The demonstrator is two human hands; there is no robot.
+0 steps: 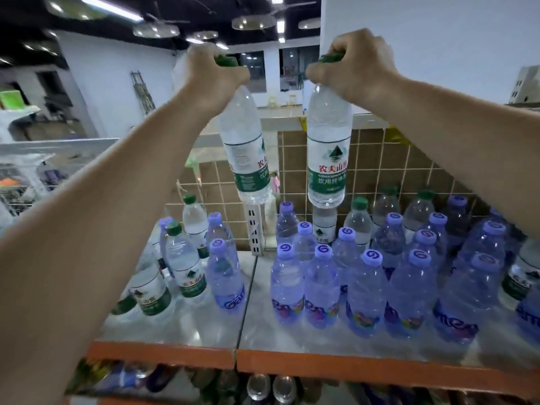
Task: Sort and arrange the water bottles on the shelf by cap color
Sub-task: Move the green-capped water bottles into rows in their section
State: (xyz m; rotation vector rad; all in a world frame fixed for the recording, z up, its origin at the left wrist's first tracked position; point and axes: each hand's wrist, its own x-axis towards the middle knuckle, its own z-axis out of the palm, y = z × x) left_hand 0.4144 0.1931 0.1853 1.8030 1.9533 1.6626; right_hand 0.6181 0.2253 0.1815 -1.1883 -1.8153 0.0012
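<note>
My left hand (211, 73) grips a green-capped bottle (245, 147) by its neck and holds it high above the shelf, tilted slightly. My right hand (355, 64) grips a second green-capped bottle (328, 147) the same way, hanging upright. Below, on the shelf top (204, 320), several green-capped bottles (182, 258) stand at the left with two purple-capped ones (223, 273) beside them. On the right stands a dense group of purple-capped bottles (365, 287). More green-capped bottles (359, 220) stand behind that group along the grid.
A wire grid panel (292, 171) backs the shelf. An orange rail (292, 363) runs along the front edge, with more bottles on the level below. A white slotted post (255, 232) stands at the seam between the two shelf halves. Another green-label bottle (523, 276) stands at far right.
</note>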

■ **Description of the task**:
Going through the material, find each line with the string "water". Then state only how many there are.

■ **Your response**:
2